EXERCISE DATA>

[Start of section]

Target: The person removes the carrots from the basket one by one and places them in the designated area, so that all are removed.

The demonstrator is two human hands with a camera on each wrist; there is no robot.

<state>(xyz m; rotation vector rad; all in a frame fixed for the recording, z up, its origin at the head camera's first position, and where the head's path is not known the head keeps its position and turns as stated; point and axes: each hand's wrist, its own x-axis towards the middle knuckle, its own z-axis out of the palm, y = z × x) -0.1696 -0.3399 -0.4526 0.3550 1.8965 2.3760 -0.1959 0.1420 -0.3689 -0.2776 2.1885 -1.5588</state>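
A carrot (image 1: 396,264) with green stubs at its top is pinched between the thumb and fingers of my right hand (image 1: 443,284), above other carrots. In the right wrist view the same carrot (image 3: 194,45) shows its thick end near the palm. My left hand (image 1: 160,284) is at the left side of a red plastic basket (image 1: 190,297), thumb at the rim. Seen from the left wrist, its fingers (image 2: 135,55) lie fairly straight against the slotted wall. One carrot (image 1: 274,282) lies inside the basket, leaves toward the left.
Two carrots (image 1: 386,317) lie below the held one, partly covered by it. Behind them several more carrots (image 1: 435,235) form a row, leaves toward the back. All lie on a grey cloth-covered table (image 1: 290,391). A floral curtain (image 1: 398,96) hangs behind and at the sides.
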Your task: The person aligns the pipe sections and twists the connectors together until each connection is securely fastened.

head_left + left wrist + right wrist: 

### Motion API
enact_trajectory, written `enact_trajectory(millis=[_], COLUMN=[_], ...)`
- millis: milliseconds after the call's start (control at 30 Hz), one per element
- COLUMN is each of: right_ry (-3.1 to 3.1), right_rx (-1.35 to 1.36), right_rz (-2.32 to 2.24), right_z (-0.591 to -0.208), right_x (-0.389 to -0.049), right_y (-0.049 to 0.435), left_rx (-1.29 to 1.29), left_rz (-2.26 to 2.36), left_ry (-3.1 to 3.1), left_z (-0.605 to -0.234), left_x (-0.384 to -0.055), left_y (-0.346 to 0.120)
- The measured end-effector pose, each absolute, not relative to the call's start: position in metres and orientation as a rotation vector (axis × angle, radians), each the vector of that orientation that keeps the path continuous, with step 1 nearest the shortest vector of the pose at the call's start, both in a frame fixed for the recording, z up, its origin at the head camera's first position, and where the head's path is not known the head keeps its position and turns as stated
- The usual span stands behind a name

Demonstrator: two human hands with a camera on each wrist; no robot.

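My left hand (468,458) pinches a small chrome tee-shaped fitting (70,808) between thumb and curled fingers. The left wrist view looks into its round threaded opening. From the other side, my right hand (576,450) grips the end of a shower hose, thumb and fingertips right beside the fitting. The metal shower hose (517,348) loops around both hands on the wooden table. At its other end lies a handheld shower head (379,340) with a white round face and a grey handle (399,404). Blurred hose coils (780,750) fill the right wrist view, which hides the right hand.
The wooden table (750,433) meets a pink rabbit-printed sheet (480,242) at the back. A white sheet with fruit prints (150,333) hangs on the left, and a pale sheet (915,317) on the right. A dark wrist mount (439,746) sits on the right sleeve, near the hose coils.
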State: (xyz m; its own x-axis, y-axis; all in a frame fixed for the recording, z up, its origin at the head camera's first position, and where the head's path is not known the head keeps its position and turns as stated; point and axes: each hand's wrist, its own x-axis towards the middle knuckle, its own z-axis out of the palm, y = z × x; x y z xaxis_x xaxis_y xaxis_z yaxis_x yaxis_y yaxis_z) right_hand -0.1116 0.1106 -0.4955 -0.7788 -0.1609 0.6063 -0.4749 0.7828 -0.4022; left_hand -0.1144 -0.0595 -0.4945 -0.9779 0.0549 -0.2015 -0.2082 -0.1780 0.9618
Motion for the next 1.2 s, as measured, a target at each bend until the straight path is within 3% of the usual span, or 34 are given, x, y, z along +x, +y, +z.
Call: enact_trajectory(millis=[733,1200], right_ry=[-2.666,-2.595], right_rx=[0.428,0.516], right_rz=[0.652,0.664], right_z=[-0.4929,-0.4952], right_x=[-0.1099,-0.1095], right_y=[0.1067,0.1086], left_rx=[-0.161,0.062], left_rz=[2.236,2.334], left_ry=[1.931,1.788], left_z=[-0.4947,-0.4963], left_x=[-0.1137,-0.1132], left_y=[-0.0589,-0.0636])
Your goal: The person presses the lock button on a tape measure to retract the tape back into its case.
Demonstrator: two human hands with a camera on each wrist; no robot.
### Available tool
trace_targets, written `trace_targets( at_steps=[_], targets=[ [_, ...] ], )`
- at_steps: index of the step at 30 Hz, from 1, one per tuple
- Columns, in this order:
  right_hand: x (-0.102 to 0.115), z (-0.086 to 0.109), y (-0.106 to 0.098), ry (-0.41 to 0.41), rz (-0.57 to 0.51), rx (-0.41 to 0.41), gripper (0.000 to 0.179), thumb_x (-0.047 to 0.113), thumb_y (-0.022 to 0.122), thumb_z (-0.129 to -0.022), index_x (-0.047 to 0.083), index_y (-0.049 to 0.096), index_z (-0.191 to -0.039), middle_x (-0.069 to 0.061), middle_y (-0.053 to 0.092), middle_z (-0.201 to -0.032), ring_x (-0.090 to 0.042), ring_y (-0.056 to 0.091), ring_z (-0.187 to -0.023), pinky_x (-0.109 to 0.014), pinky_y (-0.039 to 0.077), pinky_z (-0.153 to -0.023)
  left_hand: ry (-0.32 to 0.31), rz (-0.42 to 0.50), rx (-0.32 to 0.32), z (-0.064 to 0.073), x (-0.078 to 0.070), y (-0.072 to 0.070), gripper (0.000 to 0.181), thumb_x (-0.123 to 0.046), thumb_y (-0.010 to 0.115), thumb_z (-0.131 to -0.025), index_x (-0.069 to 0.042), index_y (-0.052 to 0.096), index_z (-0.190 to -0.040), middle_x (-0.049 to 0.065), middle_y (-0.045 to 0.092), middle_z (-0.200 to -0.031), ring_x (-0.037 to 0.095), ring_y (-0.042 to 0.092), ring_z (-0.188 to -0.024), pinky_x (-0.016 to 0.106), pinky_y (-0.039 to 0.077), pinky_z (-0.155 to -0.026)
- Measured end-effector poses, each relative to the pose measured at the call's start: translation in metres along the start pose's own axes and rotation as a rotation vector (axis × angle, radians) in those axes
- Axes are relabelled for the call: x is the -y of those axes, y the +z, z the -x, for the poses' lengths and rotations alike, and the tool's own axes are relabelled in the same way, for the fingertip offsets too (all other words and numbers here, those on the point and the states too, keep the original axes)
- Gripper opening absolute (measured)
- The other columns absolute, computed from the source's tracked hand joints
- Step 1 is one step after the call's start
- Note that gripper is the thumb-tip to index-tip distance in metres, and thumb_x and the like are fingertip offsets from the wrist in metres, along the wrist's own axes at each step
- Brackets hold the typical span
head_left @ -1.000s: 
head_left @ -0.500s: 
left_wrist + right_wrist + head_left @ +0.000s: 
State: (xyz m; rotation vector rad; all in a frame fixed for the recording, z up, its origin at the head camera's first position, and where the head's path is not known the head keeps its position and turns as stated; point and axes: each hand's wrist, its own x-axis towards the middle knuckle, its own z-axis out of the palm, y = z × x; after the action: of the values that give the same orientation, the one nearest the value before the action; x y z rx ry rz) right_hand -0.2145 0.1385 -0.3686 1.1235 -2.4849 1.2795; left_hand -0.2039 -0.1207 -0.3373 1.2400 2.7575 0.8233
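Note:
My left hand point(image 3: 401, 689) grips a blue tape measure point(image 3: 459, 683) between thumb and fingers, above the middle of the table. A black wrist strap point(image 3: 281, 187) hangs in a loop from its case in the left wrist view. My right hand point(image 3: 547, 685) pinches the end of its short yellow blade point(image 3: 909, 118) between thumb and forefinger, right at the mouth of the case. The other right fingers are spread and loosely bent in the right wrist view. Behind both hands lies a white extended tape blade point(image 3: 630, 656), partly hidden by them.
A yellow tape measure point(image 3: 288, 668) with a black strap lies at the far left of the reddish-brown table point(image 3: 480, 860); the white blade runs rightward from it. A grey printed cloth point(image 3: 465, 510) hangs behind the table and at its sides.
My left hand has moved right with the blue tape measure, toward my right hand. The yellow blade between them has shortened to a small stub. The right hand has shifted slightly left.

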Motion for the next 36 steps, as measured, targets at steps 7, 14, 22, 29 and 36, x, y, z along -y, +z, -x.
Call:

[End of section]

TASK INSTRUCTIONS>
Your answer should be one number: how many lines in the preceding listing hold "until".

WRITTEN SOLUTION>
2